Think about it: Our Islamofascist enemies and their allies are convinced that they can defeat us politically. The means by which they seek to do that is by producing a steady stream of bloodletting and mayhem. The results are then incessantly beamed into American living rooms by mainstream media transparently hostile to President Bush and his Iraq campaign.

Then, Democratic critics (and, in fairness, a few Republican politicians — like Sen. Chuck Hagel of Nebraska — who have figured out that it is more fun, or at least more conducive to favorable press reviews, to talk and occasionally vote like an anti-Bush Democrat) seize upon the suicide bombings in Iraq as proof that success there is impossible. Therefore, they solemnly intone, we should stop wasting lives and treasure trying to achieve it.

It is hard to imagine a greater incentive to more attacks against Iraqi civilians, security personnel, government officials and their families — and, yes, against our own and other Coalition forces. Call it the “cycle of violence.”

To be sure, the fact that the opportunities continue to exist for such attacks is not necessarily the fault of the critics.

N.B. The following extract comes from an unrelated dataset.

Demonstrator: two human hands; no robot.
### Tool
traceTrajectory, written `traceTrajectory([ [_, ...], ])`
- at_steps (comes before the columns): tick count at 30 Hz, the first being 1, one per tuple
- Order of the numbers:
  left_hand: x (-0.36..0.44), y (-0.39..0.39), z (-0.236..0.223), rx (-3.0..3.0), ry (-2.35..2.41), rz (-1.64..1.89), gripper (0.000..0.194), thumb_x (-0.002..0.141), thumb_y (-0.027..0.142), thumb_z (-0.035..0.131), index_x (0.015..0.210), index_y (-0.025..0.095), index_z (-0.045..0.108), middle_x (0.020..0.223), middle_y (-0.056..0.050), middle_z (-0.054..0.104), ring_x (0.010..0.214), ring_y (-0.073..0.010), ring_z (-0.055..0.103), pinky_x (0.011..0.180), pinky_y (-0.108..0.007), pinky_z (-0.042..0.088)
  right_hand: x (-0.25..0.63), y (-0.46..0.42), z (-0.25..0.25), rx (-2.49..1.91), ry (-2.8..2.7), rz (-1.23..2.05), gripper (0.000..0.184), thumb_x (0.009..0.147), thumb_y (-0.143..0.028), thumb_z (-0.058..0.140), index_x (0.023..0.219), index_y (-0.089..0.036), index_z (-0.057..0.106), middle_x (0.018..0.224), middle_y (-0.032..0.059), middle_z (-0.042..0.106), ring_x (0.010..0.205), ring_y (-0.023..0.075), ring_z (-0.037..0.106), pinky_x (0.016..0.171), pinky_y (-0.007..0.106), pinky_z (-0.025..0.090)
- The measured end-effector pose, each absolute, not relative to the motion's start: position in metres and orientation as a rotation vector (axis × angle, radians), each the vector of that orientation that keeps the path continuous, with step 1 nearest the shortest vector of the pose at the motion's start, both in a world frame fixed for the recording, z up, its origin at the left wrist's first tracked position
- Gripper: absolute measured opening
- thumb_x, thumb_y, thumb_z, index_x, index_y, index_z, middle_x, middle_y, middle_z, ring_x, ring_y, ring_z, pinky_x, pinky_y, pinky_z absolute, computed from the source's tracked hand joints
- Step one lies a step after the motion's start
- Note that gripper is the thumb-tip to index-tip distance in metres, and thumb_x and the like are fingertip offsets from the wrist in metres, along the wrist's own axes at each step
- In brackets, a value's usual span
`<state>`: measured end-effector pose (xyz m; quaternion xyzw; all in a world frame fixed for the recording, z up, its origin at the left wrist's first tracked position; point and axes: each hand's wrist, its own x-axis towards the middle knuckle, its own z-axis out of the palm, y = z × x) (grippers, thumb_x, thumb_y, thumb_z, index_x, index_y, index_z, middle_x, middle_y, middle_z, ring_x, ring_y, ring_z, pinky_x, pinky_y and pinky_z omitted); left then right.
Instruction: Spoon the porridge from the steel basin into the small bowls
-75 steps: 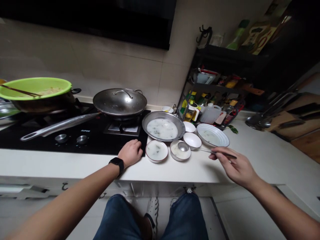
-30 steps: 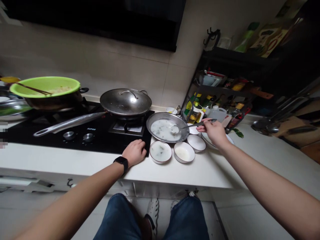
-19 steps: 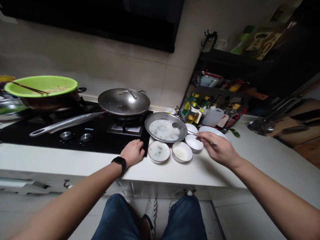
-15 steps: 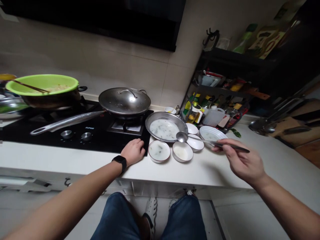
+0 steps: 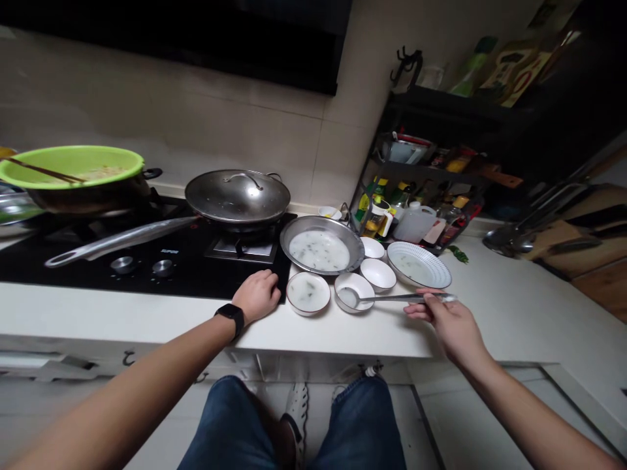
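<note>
My right hand (image 5: 448, 318) grips the handle of a metal ladle (image 5: 386, 298) whose bowl rests inside a small white bowl (image 5: 354, 291) near the counter's front. My left hand (image 5: 257, 295) lies curled on the counter by the stove's edge, holding nothing I can see, a black watch on its wrist. Left of the ladle's bowl stands another small bowl (image 5: 308, 293) with white soup. Behind them sits a metal basin (image 5: 321, 244) of white soup with green bits. Two more small white bowls (image 5: 377, 274) and a ribbed white plate (image 5: 418, 264) stand to the right.
A black gas stove (image 5: 147, 258) holds a lidded wok (image 5: 238, 196) with a long handle and a pot topped by a green bowl (image 5: 71, 166) with chopsticks. A black rack (image 5: 431, 189) of bottles and condiments stands at the back right. My legs show below the counter edge.
My right hand carried the ladle from the metal basin back toward me and lowered its bowl into the small white bowl. My left hand has stayed put.
</note>
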<state>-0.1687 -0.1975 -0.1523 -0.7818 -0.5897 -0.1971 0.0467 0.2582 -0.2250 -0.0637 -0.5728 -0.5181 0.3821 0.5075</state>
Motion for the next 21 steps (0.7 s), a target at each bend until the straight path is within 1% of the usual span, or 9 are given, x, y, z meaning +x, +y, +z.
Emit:
traceTrajectory([
  [2,-0.169,-0.197,-0.153,-2.390,-1.795,-0.608,0.014,0.089,0.021,0.052,0.085,0.020,0.065,0.089,-0.010,0.065,0.090,-0.0267,0.063,0.087,-0.041,0.051,0.259,-0.221,-0.060,-1.419,-1.056,1.009,0.032,0.087,-0.042,0.078,0.096,-0.014,0.066,0.066,0.0123,0.076,0.063,0.0233,0.078,0.061,0.028,0.067],
  [5,-0.169,-0.197,-0.152,-2.391,-1.791,-0.599,0.014,0.090,0.021,0.051,0.084,0.021,0.064,0.089,-0.010,0.064,0.090,-0.0263,0.062,0.088,-0.041,0.051,0.259,-0.218,-0.048,-1.430,-0.931,1.041,0.017,0.088,-0.026,0.075,0.093,-0.013,0.067,0.065,0.0122,0.075,0.061,0.0216,0.078,0.059,0.024,0.066],
  [7,-0.169,-0.197,-0.152,-2.390,-1.788,-0.592,0.014,0.090,0.021,0.051,0.084,0.021,0.063,0.089,-0.009,0.064,0.090,-0.0259,0.062,0.088,-0.040,0.050,0.261,-0.217,-0.036,-1.428,-0.922,1.028,0.009,0.090,-0.020,0.070,0.094,-0.013,0.067,0.065,0.0118,0.075,0.059,0.0203,0.077,0.059,0.023,0.066],
  [9,-0.169,-0.197,-0.152,-2.388,-1.782,-0.588,0.014,0.090,0.022,0.051,0.084,0.021,0.063,0.089,-0.009,0.064,0.090,-0.0258,0.063,0.088,-0.040,0.050,0.262,-0.213,-0.021,-1.425,-0.935,1.004,0.005,0.092,-0.018,0.067,0.093,-0.013,0.067,0.065,0.0108,0.075,0.057,0.0194,0.076,0.059,0.023,0.066],
  [12,-0.169,-0.197,-0.152,-2.385,-1.779,-0.574,0.014,0.091,0.021,0.050,0.083,0.021,0.062,0.088,-0.009,0.064,0.089,-0.0257,0.063,0.088,-0.040,0.050,0.262,-0.201,0.002,-1.423,-0.974,0.996,0.006,0.096,-0.018,0.065,0.092,-0.015,0.066,0.065,0.0096,0.075,0.058,0.0195,0.077,0.060,0.024,0.066],
  [16,-0.168,-0.198,-0.151,-2.389,-1.792,-0.575,0.015,0.091,0.021,0.050,0.084,0.021,0.063,0.089,-0.010,0.064,0.089,-0.0259,0.063,0.087,-0.040,0.051,0.252,-0.172,0.025,-1.424,-0.987,0.998,0.013,0.099,-0.012,0.058,0.089,-0.013,0.066,0.063,0.0108,0.073,0.056,0.0168,0.075,0.057,0.020,0.064],
  [19,-0.167,-0.199,-0.149,-2.389,-1.803,-0.586,0.014,0.090,0.021,0.050,0.084,0.020,0.063,0.089,-0.010,0.065,0.090,-0.0263,0.063,0.088,-0.041,0.051,0.234,-0.144,0.024,-1.424,-0.968,0.995,0.020,0.101,-0.009,0.050,0.089,-0.014,0.065,0.063,0.0106,0.073,0.057,0.0159,0.075,0.057,0.020,0.064],
  [21,-0.167,-0.199,-0.148,-2.388,-1.811,-0.588,0.014,0.090,0.021,0.051,0.083,0.021,0.063,0.089,-0.010,0.065,0.090,-0.0263,0.063,0.088,-0.041,0.051,0.220,-0.126,0.014,-1.403,-0.990,0.990,0.018,0.101,-0.011,0.050,0.090,-0.017,0.063,0.062,0.0086,0.072,0.058,0.0163,0.075,0.059,0.022,0.065],
])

They and, for that matter, supporters of the war effort can legitimately feel frustration that the “security situation in Iraq” (as it is euphemistically known) has not been stabilized before now in Baghdad and other persistent areas of insurgent activity.

That said, it is virtually impossible in any but the most totalitarian of societies to prevent determined people from inflicting casualties on targets of opportunity, particularly when such people are willing to kill themselves in the process. But we must also hold accountable those who are, in effect, rewarding our enemies for engaging in such behavior by translating the latters’ murderous actions into the realization of political objectives.

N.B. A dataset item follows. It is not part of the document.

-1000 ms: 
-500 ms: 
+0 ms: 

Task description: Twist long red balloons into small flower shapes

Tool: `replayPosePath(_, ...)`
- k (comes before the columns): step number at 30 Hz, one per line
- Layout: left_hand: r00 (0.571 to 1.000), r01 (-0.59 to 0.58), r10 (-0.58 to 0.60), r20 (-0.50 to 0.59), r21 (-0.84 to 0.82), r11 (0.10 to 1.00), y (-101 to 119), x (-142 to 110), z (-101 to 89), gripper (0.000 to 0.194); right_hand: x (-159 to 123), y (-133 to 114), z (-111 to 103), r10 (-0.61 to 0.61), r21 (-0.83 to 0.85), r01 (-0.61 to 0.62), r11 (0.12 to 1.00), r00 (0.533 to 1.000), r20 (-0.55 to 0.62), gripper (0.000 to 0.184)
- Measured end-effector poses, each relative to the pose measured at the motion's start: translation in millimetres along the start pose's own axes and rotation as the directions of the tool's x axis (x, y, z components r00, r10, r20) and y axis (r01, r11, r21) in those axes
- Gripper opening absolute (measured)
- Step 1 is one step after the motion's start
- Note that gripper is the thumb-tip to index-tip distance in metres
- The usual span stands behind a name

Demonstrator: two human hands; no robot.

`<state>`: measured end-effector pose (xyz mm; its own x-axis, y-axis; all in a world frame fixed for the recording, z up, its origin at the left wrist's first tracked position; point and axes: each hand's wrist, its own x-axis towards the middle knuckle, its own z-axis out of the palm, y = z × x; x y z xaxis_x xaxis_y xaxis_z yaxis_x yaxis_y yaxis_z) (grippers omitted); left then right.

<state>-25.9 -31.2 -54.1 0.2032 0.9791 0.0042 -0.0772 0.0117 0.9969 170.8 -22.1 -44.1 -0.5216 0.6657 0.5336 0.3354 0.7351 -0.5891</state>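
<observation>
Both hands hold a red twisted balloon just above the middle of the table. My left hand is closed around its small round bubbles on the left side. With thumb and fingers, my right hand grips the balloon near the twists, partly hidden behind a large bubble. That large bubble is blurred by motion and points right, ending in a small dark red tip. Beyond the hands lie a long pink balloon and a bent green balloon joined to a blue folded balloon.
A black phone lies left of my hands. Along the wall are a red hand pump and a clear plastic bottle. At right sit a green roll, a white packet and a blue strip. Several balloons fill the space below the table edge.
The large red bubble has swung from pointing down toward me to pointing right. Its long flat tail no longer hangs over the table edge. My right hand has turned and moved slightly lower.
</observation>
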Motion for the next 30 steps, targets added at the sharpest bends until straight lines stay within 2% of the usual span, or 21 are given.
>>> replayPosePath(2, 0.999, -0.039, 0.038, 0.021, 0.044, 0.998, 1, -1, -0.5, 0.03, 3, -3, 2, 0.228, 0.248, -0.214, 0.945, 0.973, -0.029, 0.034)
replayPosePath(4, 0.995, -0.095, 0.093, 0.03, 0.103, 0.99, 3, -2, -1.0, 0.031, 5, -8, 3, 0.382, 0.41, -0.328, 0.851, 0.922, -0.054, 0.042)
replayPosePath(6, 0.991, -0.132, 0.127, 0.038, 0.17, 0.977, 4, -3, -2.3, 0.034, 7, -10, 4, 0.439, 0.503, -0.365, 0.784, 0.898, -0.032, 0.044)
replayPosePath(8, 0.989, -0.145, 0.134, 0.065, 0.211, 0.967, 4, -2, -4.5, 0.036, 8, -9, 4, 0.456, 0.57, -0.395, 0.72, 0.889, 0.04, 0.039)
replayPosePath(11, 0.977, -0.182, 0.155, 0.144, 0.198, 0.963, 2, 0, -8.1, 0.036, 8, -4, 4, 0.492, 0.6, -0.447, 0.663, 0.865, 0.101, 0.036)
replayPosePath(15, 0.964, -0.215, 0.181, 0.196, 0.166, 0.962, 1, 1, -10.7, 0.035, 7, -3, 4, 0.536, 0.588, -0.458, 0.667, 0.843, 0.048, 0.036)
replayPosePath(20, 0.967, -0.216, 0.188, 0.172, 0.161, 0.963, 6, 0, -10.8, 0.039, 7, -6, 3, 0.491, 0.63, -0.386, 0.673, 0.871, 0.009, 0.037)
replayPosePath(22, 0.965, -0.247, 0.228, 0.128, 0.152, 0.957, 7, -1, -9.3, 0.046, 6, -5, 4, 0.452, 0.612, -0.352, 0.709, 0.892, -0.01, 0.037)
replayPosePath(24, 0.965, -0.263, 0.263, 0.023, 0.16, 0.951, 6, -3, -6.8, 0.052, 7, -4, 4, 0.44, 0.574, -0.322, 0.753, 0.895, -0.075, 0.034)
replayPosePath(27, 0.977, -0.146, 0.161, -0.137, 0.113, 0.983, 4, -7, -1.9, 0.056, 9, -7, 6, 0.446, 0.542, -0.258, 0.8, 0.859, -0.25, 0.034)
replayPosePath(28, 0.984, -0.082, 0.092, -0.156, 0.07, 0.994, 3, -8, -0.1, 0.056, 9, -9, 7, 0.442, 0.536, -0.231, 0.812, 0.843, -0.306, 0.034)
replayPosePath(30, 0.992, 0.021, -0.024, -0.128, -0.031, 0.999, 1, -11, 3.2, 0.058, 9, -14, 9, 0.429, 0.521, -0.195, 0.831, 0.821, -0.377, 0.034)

Unfortunately, Democratic defeatism is not only encouraging our enemies in Iraq. Since that conflict is but one front in a far larger, indeed global war (one best described as the War for the Free World), those insisting that we cut our losses with respect to Iraq are also fueling dynamics elsewhere that are likely to give rise to a number of other, deeply problematic strategic outcomes.

One need look no farther than the Mideast’s other flash point du jour: the conflict in Lebanon between the Free World’s outpost in the region, Israel, and Hezbollah. Even though nearly all Democrats have expressed support for Israel’s efforts to neutralize this virulent terrorist organization, they cannot escape a grim reality: The Democrats’ incessant, partisan efforts to undermine President Bush’s authority that are diminishing the prospects for victory in Iraq are also weakening his administration’s ability to resist mostly foreign pressure to adopt a more neutral stance vis-a-vis the Jewish State in the midst of its death-struggle with our common, Islamofascist enemies.

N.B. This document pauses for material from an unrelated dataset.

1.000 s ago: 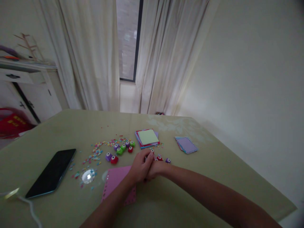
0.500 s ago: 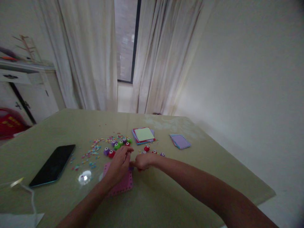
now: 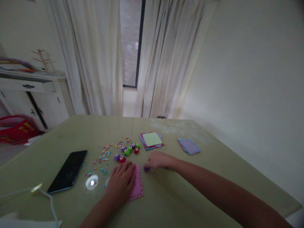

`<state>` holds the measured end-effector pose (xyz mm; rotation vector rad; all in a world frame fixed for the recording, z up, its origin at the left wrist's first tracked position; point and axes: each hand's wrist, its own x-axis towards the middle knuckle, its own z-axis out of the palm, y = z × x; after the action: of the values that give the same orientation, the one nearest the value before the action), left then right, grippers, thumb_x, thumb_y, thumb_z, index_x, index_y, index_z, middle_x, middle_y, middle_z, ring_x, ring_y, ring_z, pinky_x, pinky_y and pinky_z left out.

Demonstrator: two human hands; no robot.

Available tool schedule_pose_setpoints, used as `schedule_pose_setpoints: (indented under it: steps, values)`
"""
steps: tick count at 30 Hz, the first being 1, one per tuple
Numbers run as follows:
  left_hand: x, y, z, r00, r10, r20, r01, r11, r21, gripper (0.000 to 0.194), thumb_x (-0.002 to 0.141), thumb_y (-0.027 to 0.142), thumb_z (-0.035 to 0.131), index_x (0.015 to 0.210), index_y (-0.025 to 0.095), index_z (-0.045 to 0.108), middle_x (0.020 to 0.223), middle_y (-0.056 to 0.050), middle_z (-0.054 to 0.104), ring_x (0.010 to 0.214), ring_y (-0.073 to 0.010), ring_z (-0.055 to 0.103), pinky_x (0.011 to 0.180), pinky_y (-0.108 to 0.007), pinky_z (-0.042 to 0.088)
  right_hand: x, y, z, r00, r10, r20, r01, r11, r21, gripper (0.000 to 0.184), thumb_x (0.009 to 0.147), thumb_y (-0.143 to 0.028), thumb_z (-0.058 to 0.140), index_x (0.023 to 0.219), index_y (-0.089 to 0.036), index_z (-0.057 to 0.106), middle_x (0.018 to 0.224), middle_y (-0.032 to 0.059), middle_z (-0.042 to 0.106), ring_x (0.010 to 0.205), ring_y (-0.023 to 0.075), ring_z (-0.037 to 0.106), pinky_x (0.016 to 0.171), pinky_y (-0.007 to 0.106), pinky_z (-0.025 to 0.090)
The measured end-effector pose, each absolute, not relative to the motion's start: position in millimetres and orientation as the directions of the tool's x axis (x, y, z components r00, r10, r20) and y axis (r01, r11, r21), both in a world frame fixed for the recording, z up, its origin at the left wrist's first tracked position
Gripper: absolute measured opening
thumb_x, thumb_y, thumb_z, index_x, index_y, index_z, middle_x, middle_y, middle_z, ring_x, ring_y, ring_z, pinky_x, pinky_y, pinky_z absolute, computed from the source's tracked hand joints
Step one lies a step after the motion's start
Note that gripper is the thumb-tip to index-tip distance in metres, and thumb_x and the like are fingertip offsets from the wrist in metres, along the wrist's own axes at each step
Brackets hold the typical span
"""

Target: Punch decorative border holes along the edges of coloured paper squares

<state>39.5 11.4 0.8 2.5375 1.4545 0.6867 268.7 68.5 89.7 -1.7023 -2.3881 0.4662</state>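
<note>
the left hand (image 3: 121, 181) lies flat, palm down, fingers spread loosely, on a pink sheet of paper (image 3: 137, 187). the sheet is a small rectangle lying flat on the olive-green table (image 3: 166, 202); most of it is hidden under the hand, and what shows is its right strip, with a row of tiny punched holes running along the right edge. the hand presses on it and grips nothing.

the right hand (image 3: 157, 160) rests on the table just right of the sheet's far corner, knuckles up, fingers curled down around a small purple punch (image 3: 147, 169). only a bit of the punch shows under the fingertips, so whether the fingers clamp it or merely touch it cannot be told.

beyond the left hand, near its fingertips, stands a cluster of little punches (image 3: 127, 151) in purple, green and red, each with a white button on top. to their left, coloured paper bits (image 3: 104, 156) lie scattered over the table. behind the right hand sits a stack of coloured paper squares (image 3: 152, 140) with a pale yellow one on top, and further right, well apart, a smaller stack with a lilac top sheet (image 3: 189, 146). a black phone (image 3: 67, 171) lies face up on the left, a small shiny round disc (image 3: 91, 182) just beside it, and a white cable (image 3: 47, 198) trails near the table's front edge.
</note>
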Motion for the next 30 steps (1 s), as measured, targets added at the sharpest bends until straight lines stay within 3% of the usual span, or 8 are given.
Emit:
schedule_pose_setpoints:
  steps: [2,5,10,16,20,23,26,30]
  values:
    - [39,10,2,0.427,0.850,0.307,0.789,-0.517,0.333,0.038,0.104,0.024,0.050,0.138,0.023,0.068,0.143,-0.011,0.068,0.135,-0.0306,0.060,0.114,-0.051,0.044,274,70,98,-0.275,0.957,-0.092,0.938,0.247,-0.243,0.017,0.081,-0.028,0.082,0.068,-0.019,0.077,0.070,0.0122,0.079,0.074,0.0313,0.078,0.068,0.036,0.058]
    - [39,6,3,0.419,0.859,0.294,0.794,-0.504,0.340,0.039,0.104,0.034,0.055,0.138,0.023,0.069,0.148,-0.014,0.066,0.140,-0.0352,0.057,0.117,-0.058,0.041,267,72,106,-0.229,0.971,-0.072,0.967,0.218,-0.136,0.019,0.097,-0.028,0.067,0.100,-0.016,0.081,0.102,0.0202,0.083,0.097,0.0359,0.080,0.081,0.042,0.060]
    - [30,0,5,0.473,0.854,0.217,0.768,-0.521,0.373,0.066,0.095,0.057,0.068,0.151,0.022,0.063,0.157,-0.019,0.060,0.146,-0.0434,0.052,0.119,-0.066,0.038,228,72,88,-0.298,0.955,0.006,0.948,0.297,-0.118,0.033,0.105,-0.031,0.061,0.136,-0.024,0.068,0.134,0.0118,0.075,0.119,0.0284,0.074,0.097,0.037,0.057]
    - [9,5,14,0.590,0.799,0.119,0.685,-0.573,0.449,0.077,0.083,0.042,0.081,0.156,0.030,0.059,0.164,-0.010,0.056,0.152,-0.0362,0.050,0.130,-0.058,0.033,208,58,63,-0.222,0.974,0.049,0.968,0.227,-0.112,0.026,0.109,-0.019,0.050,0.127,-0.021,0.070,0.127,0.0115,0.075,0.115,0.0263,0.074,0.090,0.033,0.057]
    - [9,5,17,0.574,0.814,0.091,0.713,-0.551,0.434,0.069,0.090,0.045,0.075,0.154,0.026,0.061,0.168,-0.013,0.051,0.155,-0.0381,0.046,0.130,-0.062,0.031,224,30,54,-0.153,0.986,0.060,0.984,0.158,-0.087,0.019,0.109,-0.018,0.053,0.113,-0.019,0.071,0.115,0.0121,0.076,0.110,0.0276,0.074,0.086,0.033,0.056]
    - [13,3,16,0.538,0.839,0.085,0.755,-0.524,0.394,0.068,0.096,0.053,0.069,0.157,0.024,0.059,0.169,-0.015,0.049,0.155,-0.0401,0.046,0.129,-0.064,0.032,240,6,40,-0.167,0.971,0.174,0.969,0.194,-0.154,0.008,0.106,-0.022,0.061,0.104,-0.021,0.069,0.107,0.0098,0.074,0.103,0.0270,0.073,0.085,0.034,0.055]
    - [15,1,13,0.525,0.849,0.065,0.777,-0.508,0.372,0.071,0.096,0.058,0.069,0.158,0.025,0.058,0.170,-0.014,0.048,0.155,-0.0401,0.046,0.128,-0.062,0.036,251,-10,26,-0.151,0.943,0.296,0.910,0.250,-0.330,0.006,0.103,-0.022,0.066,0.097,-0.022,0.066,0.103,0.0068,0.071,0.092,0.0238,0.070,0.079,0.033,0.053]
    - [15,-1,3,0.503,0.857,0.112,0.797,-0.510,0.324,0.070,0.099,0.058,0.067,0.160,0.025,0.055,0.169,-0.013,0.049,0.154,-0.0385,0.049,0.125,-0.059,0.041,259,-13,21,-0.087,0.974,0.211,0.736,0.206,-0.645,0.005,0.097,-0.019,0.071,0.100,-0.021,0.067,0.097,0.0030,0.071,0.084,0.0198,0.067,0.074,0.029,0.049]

Terrorists in the Fertile Crescent are not the only ones attuned to the perceived dissipation of domestic support for the fight for the future of Iraq. The Iranian and Syrian regimes, which take pride in having destabilized the nascent Iraqi democracy, have clearly been emboldened to precipitate and fuel a second front in Lebanon.

American defeatism will breed still more setbacks if, as seems the case at the moment, freedom’s enemies get their way by inducing the Bush team to: impose a premature cease-fire on Israel; insert an international peacekeeping force that will surely prove to be hostile to the Jewish State and protective of her foes; and reward Hezbollah for its outrages by compelling the Israelis to cede to Lebanon strategic territory (dubbed “Shabaa Farms”) taken from Syria in the 1967.

Hard experience tells us that defeatism is an indulgence great nations cannot afford in time of war. Its full costs may not become apparent immediately. But the Free World, including the United States itself, will suffer grievously for encouraging our enemies’ conviction that we lack the will and resolve to stand with our friends when the going get gets tough.

Frank J. Gaffney, Jr. is the president of the Center for Security Policy and a columnist for The Washington Times.